▶ [Task instructions]: In the entries below, count the lines that contain the word "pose" and give only that number.
══ Data listing
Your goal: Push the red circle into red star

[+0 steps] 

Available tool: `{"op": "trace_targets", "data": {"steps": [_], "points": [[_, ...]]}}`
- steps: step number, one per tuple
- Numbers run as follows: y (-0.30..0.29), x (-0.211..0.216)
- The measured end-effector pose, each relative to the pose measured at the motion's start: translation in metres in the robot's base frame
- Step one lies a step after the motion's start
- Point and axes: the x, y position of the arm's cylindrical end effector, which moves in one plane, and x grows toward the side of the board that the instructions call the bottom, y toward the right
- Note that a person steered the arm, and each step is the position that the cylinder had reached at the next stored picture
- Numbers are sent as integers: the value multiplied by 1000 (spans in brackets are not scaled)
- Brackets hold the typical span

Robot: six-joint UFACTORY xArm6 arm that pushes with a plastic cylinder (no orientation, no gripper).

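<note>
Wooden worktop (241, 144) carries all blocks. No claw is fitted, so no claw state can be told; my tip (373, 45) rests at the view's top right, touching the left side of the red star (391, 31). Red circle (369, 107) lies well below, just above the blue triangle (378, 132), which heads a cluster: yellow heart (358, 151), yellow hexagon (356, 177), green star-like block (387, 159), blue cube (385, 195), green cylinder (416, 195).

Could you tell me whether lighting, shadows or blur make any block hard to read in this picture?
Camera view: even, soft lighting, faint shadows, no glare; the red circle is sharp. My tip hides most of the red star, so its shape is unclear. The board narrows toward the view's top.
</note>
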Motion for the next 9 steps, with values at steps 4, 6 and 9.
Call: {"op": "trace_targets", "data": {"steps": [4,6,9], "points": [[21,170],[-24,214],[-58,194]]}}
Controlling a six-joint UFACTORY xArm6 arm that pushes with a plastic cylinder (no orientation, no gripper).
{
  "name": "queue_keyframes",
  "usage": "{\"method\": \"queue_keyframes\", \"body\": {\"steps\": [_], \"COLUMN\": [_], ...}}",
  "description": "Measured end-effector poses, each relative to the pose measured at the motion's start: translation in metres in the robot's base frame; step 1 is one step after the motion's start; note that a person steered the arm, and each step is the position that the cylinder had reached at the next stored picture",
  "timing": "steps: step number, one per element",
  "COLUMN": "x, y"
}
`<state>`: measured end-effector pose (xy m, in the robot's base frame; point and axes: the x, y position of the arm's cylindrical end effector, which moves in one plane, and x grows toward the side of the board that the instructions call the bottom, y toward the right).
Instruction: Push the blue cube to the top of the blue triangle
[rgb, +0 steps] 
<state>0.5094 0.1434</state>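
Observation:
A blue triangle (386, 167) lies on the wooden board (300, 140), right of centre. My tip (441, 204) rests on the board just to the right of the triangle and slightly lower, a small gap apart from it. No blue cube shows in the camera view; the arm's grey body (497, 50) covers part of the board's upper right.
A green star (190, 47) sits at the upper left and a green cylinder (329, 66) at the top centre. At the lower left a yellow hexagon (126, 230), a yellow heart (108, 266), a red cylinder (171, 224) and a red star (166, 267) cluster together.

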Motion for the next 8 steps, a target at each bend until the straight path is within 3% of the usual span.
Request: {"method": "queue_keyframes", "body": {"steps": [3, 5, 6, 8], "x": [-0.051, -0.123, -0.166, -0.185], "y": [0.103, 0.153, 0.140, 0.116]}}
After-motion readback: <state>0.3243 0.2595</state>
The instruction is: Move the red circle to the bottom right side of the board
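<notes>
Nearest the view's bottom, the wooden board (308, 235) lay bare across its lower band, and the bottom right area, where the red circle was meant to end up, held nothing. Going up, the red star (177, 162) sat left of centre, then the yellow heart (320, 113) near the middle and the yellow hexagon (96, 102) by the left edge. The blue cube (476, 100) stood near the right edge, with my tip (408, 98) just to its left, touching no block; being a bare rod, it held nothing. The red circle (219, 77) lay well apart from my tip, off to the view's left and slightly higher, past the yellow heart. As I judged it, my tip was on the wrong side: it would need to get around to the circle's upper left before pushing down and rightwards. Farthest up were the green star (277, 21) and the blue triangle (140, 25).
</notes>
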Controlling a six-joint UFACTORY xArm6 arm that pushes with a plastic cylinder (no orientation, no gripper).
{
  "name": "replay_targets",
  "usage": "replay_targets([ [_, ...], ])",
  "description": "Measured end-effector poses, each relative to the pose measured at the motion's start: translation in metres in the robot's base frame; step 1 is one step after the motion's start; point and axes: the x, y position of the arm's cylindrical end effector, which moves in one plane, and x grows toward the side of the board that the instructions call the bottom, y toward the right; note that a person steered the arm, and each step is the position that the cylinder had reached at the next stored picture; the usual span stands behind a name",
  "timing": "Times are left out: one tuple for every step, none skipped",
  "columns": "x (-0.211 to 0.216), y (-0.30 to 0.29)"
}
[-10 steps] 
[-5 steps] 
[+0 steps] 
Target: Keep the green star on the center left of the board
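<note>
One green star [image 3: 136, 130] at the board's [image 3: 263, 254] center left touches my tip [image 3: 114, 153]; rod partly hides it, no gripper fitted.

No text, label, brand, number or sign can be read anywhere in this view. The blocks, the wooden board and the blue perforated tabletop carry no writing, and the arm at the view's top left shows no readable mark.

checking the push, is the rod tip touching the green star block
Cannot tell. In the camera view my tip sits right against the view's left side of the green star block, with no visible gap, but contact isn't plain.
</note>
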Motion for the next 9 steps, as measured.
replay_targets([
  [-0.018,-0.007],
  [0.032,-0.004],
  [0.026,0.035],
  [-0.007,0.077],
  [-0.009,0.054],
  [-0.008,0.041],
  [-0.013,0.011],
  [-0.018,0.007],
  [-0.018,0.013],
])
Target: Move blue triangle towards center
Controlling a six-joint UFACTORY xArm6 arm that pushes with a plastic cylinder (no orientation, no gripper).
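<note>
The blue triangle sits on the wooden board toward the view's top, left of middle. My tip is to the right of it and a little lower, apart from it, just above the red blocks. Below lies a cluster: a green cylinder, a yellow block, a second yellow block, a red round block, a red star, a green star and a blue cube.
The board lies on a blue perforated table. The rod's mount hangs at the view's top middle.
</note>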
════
▶ [Written answer]: 4